The Web 3.0 label was a bad idea. The people that have the most to gain from the Semantic Web right now are technical types, and I think most of us are suspicious of the Web 2.0 label.

The Semantic Web has an (undeserved) reputation for being vapor or hype, "Web 3.0" just exacerbates that.


An interesting article, but could they please have someone edit it before posting! Thats the most English errors I've ever read in a NY Times publication - in fact in any major newspaper.


Eh, I don't really expect the NYT to edit each and every blog posting on their site. Published articles from the print edition, sure -- but I'm willing to cut them some slack on blogs.


What specifically was wrong with it? I saw maybe two or three awkward sentences, but only because I was looking for them. He used the word "keiretsu" without explanation, which I find kind of pretentious, but then again, I did know what it meant, so it worked.

Or was it changed between when you saw it and when I saw it?


That those errors cannot be automatically detected and eliminated is actually relevant to the overhyped semantic web, no?

Maybe it is some sort of Andy Kaufman level joke.


> That those errors cannot be automatically detected and eliminated is actually relevant to the overhyped semantic web, no?

No. That would require your computer to understand sentences meant for humans; the whole point of the Semantic Web is that it's machine-readable.


If you could make it understand sentences meant for humans, it would be machine-readable!

This was the topic of my degree thesis, but I gave up on it (far too complex to parse everything, and finding useful applications is difficult).

In fact, I think the Semantic Web has application problems. They say things like auctions, but I don't see what's wrong with SQL for those.

And if you used Google to search the web for millions of currently-listed auctions on webpages in XML format, you'd have a difficult time trying to find what you want.


> They say things like auctions, but I don't see what's wrong with SQL for those.

For local data sets, SQL's great. For remote, centralized data sets you can use something similar.
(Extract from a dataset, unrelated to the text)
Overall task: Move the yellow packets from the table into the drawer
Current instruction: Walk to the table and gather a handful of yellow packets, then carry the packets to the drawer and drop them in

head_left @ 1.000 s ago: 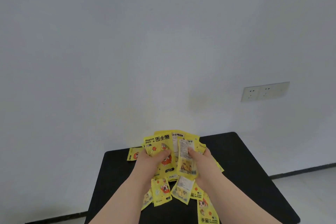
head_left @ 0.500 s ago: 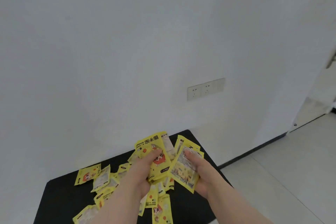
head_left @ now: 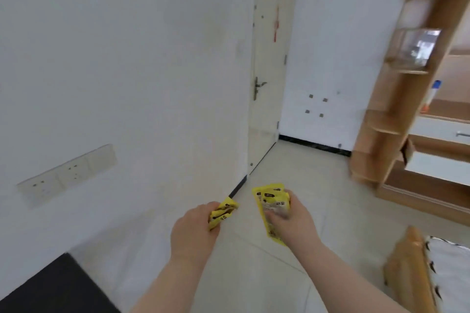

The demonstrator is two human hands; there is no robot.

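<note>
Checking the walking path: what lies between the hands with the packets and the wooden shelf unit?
In the head view, only bare pale floor tiles lie between the right hand holding yellow packets and the wooden shelf unit.

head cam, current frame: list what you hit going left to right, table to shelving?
Black table corner → beige wall socket strip → left hand gripping crumpled yellow packets → right hand holding flat yellow packets → light wooden shelving unit.
</note>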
But once you want to combine data sets spread out over several sites (say, combining IMDB with local movie listings) you need to express that data in a format with globally unique identifiers and distributed extensibility. That's RDF. You can still have a nice query language, see SPARQL (which is much nicer than SQL, IMO).

> And if you used Google to search the web for millions of currently-listed auctions on webpages in XML format, you'd have a difficult time trying to find what you want.

Sure, if you're just doing full-text search like Google does. Of course, the point of having machine-readable data is that you're not limited to full-text search.


Submarine?


If it is, its not very subtle ;) So probably not.